I tend to prefer to clean up the garden in the spring rather than the fall. That is when I’m motivated to do it, as I am dreaming of the spring garden and looking forward to getting re-acquainted with the plants. It’s better for the garden, too, as the dead stems and foliage protect the crown of the plant in the winter, and the birds can eat the seeds, if any. The only thing I religiously cut back in the fall are irises and daylilies, but that’s just because I can’t stand how slimy they get over the winter.
Eventually, however, you have to pull your wellies on and get busy. It’s a good idea to get the dead plant material out of the way before the new growth starts, otherwise you might cut some of that by mistake. For the most part, you want to cut perennials back to about an inch or two above the base. Don’t cut closer than that or you may injure the crown. Cut less if the new growth has already started – it will cover the “stumps” soon. Don’t cut things like roses, woody perennials (ones that have bark) early spring bloomers like Moss Phlox or vines back unless you have read up on them and are sure that they will do what you want after you cut them. Some things only bloom on new growth, and so you can be set back years if you cut them back too much. But for perennials like Echinacea, Shasta Daisies, Geraniums, etc, cutting them back can be very beneficial.
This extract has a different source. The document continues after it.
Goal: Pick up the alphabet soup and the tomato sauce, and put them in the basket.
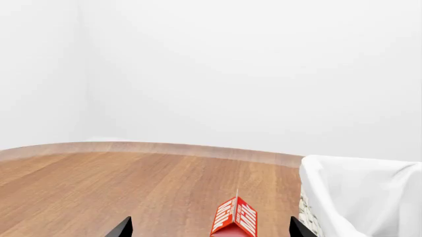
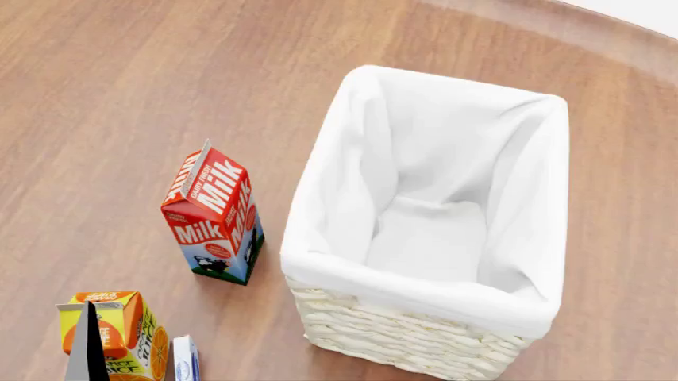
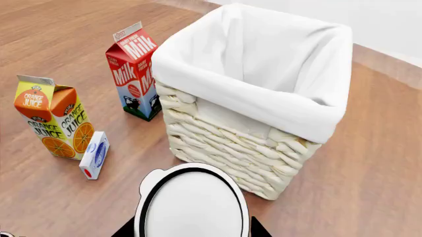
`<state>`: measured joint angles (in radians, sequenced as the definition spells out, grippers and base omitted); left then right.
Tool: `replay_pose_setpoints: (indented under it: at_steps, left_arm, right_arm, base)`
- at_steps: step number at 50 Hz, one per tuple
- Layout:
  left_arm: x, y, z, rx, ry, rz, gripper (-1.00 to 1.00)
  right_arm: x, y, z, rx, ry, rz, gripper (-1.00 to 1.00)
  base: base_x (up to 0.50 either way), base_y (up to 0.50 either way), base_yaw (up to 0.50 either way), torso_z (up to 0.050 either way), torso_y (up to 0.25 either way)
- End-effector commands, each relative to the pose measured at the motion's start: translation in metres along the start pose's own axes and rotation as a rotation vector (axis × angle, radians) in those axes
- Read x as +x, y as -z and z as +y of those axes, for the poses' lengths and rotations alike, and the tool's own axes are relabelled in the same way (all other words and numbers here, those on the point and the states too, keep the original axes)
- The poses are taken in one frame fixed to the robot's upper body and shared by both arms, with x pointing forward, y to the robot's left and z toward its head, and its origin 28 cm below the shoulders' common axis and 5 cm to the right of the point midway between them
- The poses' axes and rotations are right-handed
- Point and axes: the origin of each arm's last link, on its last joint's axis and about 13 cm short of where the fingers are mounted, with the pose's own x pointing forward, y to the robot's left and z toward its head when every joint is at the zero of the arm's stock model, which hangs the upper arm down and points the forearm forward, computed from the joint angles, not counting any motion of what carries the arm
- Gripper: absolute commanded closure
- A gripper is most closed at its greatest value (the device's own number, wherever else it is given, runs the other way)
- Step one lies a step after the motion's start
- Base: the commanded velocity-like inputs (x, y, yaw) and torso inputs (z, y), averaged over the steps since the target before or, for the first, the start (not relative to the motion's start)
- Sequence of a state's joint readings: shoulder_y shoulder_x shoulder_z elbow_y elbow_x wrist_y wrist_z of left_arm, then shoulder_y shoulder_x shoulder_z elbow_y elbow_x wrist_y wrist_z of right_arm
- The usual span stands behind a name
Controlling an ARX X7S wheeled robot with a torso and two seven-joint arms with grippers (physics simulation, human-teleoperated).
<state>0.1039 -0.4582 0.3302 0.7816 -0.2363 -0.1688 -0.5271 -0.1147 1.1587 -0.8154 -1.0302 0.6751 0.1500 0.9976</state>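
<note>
Right gripper (image 3: 191, 229): jaws closed on a can (image 3: 191, 205), one finger showing on each side of it. Only its pale top and dark rim are visible, so I cannot tell whether it is the alphabet soup or the tomato sauce. It is held upright on the near side of the basket (image 3: 224, 143), above the table and not yet over the rim. No second can appears in any view.

Left gripper (image 1: 209, 228): jaws wide open, holding nothing, with the milk carton (image 2: 212, 218) beyond them.

Handling, by my judgement: the can is rigid and will not crush, is moderately heavy, and has a smooth wall that may slip or turn. The hold belongs on opposite sides at mid-height. The lined basket is soft-rimmed, so a short release should be safe.
</note>
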Motion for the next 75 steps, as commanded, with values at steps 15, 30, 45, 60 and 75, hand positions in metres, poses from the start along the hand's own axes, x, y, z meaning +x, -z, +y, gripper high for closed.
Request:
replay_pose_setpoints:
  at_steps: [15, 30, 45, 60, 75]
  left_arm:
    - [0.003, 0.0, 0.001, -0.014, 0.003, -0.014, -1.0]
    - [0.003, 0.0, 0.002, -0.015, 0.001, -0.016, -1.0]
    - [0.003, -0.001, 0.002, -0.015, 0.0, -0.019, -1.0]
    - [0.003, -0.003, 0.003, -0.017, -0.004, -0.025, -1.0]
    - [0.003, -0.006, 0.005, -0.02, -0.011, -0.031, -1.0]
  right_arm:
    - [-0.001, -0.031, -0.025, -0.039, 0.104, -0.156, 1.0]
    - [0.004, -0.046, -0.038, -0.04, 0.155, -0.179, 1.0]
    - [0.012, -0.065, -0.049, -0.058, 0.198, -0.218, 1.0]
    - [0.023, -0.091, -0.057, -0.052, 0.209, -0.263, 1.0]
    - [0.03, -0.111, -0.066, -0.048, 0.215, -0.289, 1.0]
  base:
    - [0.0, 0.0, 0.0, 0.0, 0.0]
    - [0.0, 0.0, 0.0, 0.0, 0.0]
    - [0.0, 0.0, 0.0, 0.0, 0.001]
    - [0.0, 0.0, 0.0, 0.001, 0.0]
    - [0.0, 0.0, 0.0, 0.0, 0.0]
Fallen leaves can be raked up and composted or, better still, put through a leaf shredder and put back on the garden. There, they will release nutrients all summer as they break down, and you won’t need to add additional fertiliser. I also mulch about every other year with a mixture of compost and shredded pine bark, just for good measure. The trick is to do it before the plants put on too much growth, otherwise it’s a rotten job.
And that’s it! Your garden now looks neat and tidy, your plants will be fed, and you can sit back and enjoy it. (For awhile!)